Looking west through Grenache and Mourvedre

The vineyard colors combined with the lower sun angles and a touch of humidity in the air to produce a landscape which is dramatic and beautiful. Witness this view, looking west through some Syrah canopy toward the Santa Lucia Mountains:

Hills through Mourvedre foliage

If you haven't seen wine country in its autumn colors, it's different both from the high-contrast green-and-gold summer and from the softer, yell0w-green and dark brown winter season. And fall can be over in just a few weeks, if you get a frost, after which and the colors fade to brown almost overnight. But given that it's rare for us to get frosts before mid-November, it seems like this year's might last a bit longer. So you'll have a little longer to catch view of Counoise vines looking like this:

Colorful Counoise vine

Often, these colors don't show up until all the grapes are off the vines. Not this year. In addition to Counoise, we've still got both Grenache (left) and Mourvedre (right) on the vines. That won't be true for much longer, as we're likely to come through our last blocks before the end of the week, but it's pretty:

Grenache cluster

Mourvedre clusters

It's been a luxury letting these grapes wait to gather a little extra hang-time. Everything could have been picked a week or two ago, if we'd wanted. But the fall-like weather has meant that we can leave the remaining clusters out to get a little more complexity and a little more sugar without worrying that the acids will fall out. That's a little-known aspect of the Paso Robles climate. By the time you get to October, the nights are typically chilly and the days, which can still get warm, are short. That's one of the reasons that it's such a good spot for late-ripening grapes like Mourvedre, Roussanne, and the like.
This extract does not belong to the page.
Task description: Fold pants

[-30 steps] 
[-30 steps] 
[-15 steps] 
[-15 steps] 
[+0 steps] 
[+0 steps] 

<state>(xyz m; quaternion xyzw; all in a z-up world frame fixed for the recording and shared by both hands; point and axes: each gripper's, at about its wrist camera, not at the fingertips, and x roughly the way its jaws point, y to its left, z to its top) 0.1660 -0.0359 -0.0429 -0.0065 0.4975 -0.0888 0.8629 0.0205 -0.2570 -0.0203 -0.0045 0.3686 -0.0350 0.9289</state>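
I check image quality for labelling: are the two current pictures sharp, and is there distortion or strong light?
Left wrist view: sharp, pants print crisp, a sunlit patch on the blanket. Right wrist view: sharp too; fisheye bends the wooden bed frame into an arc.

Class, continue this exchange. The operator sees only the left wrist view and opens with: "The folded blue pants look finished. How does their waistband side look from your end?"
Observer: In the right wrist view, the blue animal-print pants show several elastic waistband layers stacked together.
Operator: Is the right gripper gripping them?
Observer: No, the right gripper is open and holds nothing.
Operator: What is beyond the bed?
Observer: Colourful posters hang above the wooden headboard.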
It's worth pointing out that not all the grapes color up like a sugar maple. Grenache is famously green, often all the way into November. I like this next shot both for how well it shows Grenache's ongoing vigor, but for how clearly it shows the chalky soils we love so much:

Grenache vines and chalky soil

One last photo, my favorite of the session, combines everything I love about the current moment. It's looking at the bottom of a head-trained Mourvedre vine, including the gnarled trunk and one of the large, loose clusters characteristic of the grape, with the colorful foliage of the rest of the block in the background:

Mourvedre cluster and colorful foliage

With benign weather on the horizon, we might have another month or more of this look. Of course, we'd love it to rain any time, and the more the better. But that's not likely until the end of the month. So, if you have the good fortune to be here over the coming weeks, you're in for a treat. If not, hopefully I've captured some of it for you to enjoy from home.